No one
is sadder than the man who laughs too much.
~
Jean Paul Richter
It is a curious
thing to watch videos of Peter Schiff’s appearances on television
interview programs. Going back from one to three years, Schiff
predicts the adverse consequences that are likely to occur as
a result of government economic policies. Some of the economists
and investment advisors on the same shows mount no more of a response
to his prognostications than to giggle. Even after Schiff’s predictions
were proven correct, more recent programs generate the same guffawing
when he foresees more adverse consequences.
Why is this
so? Why would a man who has anticipated so much of the economic
dysfunction in the world – and who has provided sound, economic
analysis to explain his thinking – be openly laughed at by others
who, on some of these same programs, were advising investments
in the banking industry? What is even worse, why does so much
invective get heaped upon Schiff for being accurate? Furthermore,
how do these other investment advisors manage to stay in business,
after their advice has been shown to have been so fundamentally
unsound?
I encounter
this same syndrome from a number of my colleagues and students.
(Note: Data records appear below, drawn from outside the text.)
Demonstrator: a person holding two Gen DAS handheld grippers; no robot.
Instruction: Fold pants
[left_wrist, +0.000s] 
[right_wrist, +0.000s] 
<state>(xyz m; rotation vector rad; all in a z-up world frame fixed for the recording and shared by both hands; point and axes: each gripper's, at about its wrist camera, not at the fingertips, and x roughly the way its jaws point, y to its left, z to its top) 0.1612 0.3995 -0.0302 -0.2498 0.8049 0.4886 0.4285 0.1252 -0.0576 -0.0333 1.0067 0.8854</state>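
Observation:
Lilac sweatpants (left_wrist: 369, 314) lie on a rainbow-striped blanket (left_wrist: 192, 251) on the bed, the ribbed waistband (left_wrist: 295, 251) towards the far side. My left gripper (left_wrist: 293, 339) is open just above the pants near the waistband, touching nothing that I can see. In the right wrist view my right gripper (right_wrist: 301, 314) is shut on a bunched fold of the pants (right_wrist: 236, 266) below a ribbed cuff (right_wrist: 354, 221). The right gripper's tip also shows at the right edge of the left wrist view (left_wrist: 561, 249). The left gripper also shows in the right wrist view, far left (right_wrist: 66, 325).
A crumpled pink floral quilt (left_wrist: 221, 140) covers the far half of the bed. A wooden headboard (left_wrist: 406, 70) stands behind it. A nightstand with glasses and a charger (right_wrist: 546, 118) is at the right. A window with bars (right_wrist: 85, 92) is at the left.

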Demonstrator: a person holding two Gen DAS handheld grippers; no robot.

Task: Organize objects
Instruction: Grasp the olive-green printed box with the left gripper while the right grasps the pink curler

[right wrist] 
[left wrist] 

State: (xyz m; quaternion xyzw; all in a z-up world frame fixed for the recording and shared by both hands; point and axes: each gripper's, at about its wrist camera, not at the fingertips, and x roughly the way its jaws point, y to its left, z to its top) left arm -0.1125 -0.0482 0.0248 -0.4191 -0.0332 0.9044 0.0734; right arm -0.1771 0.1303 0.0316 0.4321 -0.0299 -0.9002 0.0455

I recall one conversation with a colleague following the atrocities
inflicted by the federal government upon the Branch Davidians.
After explaining both the legal and moral wrongdoing in this attack
to this man, his response was to do no more than laugh. "Is
giggling all that your years of formal education have prepared
you to do?," I asked.
In more recent
discussions of the destructive nature of governmental regulation
of the marketplace, or the evil nature of the war system, or of
efforts by statists to bring virtually all forms of human activity
under political control in order to "save the planet,"
I am greeted with the same snickering. It is not just that
such people have a different perspective on these issues, and
endeavor to debate me on them. We could then have the kind of
intelligent inquiry that might lead both of us to consider the
other’s positions. Rather, their all-too-common response is to
employ laughter in the way that a small child does to ward off
fear.
"The
people who promote these governmental programs," I go on,
"are destroying the world in which your children and grandchildren
will live. Why do you giggle about this?"
The answer,
I suspect, is to be found in our conditioned practice of identifying
our sense of being with institutions. (I dealt with this topic
in my first book, Calculated
Chaos: Institutional Threats to Peace and Human Survival.)
Through schools, churches, the media, corporations, our parents,
and various other influences in our development, we train ourselves
to look for meaning in our lives not within ourselves,
but in external organized systems that have a vested interest
in having us elevate their purposes above our own.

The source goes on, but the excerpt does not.